> **EXERCISE OBJECTIVE**: Take the entries below and print, exactly, the stretch from the line containing "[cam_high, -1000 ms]" through the line containing "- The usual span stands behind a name", both included.

Stored data entries:
※
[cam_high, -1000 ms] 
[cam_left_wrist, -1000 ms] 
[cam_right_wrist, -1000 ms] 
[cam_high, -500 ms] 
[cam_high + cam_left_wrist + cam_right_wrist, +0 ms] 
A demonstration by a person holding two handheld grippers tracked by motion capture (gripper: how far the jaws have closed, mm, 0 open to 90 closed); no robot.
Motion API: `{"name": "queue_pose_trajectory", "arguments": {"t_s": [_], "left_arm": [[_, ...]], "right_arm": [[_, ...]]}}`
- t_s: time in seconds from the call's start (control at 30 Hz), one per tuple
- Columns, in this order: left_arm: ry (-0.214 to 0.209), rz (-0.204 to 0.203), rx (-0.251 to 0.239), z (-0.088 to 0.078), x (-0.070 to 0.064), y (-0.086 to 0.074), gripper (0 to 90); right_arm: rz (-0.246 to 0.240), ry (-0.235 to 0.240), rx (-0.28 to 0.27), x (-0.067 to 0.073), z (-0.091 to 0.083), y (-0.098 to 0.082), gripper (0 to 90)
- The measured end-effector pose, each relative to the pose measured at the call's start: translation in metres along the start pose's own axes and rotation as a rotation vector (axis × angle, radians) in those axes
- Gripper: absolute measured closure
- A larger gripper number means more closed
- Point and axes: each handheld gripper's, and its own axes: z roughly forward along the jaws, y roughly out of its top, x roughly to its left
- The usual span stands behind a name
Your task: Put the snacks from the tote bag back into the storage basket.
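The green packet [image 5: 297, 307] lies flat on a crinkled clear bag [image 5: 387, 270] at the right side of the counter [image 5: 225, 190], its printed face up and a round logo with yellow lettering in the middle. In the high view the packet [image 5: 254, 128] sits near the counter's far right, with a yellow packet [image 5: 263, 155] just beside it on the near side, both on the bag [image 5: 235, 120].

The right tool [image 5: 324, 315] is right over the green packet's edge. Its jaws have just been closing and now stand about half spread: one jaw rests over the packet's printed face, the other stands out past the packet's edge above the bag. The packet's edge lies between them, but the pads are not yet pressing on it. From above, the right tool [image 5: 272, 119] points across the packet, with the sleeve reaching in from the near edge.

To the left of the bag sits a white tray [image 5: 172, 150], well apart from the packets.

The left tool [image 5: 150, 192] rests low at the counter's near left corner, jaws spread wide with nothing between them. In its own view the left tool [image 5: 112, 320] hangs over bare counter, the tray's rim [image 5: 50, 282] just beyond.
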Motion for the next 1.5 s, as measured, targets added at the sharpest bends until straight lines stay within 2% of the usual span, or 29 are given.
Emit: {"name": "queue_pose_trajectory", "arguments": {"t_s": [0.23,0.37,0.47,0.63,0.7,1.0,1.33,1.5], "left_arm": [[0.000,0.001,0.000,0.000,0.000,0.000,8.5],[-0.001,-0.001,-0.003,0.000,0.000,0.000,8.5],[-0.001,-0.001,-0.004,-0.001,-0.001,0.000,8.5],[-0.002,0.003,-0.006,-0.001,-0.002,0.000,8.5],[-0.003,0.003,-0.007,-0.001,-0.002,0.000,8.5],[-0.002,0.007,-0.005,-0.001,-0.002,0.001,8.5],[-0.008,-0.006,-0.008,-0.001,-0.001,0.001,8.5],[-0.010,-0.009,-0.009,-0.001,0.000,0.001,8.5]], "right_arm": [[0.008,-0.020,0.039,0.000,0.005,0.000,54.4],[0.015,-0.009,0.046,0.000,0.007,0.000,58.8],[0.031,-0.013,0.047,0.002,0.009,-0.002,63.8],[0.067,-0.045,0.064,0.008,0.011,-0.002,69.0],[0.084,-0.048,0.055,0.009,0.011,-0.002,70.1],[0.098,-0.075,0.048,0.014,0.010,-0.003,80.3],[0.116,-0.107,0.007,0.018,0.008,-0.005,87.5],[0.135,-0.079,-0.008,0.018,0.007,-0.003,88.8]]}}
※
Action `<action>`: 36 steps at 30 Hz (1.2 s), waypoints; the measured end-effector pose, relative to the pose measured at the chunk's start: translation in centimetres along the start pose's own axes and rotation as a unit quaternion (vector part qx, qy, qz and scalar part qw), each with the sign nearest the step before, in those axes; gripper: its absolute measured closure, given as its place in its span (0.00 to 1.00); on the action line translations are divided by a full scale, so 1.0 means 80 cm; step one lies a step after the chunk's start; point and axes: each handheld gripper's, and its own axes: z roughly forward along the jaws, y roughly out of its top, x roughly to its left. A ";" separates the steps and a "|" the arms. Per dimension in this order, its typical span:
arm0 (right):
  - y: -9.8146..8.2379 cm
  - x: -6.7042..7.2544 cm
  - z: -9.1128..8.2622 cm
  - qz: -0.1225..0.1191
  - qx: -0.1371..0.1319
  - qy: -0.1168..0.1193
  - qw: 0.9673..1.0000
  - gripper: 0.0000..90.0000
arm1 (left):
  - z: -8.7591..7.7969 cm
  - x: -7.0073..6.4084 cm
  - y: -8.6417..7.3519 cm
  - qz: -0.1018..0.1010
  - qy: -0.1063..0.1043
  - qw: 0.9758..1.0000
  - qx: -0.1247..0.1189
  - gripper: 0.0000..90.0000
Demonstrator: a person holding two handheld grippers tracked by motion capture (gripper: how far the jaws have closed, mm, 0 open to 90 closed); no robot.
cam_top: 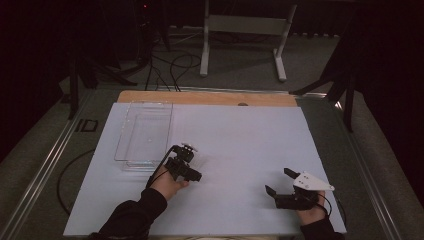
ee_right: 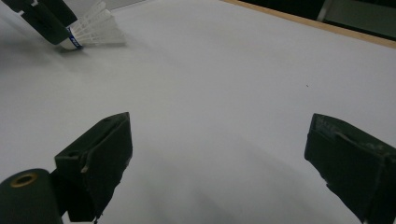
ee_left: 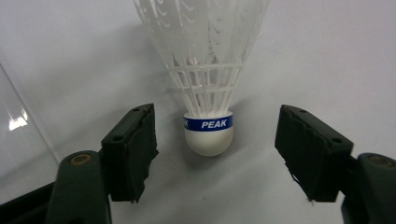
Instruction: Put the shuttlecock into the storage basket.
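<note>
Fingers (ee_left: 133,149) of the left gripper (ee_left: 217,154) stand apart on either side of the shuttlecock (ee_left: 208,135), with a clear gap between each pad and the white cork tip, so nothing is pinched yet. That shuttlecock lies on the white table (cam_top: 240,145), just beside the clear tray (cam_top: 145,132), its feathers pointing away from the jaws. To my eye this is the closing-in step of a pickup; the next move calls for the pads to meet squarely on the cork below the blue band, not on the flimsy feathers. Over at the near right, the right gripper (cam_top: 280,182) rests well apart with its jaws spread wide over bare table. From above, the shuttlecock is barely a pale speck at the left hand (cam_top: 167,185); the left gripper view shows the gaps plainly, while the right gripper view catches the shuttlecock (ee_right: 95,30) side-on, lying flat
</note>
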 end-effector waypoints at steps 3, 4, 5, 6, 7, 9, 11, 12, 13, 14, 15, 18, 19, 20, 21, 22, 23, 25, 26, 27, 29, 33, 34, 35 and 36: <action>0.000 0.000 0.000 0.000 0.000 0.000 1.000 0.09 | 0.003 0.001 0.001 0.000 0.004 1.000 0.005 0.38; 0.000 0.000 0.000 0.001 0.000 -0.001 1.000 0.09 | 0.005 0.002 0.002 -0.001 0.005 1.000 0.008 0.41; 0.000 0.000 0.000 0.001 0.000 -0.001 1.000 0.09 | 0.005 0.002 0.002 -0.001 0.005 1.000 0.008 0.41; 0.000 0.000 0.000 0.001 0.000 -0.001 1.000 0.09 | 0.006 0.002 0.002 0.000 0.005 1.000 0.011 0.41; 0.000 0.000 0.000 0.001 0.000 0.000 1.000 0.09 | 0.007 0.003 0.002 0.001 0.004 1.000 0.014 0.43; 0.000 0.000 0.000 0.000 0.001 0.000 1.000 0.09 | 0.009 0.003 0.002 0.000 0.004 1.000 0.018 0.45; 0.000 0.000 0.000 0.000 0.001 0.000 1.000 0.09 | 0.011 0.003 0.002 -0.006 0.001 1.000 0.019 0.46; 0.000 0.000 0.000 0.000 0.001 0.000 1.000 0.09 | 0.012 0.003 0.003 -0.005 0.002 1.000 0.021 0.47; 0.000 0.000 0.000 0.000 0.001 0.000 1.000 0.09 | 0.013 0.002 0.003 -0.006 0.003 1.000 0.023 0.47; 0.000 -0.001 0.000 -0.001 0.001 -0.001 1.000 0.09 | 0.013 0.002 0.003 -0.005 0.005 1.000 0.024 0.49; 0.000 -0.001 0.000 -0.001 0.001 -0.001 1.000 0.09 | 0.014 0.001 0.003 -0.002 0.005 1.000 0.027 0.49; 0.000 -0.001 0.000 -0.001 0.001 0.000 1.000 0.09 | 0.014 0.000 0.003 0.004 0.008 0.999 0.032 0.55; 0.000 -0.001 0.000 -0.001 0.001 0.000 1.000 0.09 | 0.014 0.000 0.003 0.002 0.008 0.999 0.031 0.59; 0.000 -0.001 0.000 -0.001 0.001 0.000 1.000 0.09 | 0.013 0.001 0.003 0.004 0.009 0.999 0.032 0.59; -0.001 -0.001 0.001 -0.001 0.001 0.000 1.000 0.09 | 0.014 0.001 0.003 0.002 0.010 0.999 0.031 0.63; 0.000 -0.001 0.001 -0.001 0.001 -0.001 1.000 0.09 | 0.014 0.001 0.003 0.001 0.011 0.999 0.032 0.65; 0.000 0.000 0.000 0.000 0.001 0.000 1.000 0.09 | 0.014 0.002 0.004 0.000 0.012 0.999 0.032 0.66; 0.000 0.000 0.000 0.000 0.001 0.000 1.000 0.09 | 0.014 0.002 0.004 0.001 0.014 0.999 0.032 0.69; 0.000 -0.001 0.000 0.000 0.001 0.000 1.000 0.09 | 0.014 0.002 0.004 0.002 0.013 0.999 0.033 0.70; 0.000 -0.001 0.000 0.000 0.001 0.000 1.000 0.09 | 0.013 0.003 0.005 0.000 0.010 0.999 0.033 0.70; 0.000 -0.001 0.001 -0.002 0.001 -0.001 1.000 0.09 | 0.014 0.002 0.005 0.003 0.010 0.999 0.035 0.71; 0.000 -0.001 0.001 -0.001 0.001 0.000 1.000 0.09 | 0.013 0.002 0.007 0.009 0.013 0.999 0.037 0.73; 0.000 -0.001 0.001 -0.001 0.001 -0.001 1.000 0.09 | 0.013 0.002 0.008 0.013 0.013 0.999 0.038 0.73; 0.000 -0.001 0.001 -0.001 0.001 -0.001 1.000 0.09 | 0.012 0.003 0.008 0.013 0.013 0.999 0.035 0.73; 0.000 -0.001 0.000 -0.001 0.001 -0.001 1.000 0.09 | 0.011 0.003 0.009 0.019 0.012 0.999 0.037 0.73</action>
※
> **SOLVED EXERCISE**:
[cam_high, -1000 ms] 
[cam_left_wrist, -1000 ms] 
[cam_right_wrist, -1000 ms] 
[cam_high, -500 ms] 
[cam_high + cam_left_wrist + cam_right_wrist, +0 ms] 
A demonstration by a person holding two handheld grippers tracked by motion capture (gripper: how far the jaws have closed, mm, 0 open to 90 closed); no robot.
Motion API: `{"name": "queue_pose_trajectory", "arguments": {"t_s": [_], "left_arm": [[_, ...]], "right_arm": [[_, ...]]}}`
- t_s: time in seconds from the call's start (control at 30 Hz), one per tuple
- Columns, in this order: left_arm: ry (-0.214 to 0.209), rz (-0.204 to 0.203), rx (-0.251 to 0.239), z (-0.088 to 0.078), x (-0.070 to 0.064), y (-0.086 to 0.074), gripper (0 to 90); right_arm: rz (-0.246 to 0.240), ry (-0.235 to 0.240), rx (-0.28 to 0.27), x (-0.067 to 0.073), z (-0.091 to 0.083), y (-0.098 to 0.082), gripper (0 to 90)
- The measured end-effector pose, each relative to the pose measured at the call's start: translation in metres along the start pose's own axes and rotation as a rotation vector (axis × angle, radians) in those axes
- Gripper: absolute measured closure
- A larger gripper number means more closed
- Point and axes: each handheld gripper's, and its own axes: z roughly forward along the jaws, y roughly out of its top, x roughly to its left
- The usual span stands behind a name

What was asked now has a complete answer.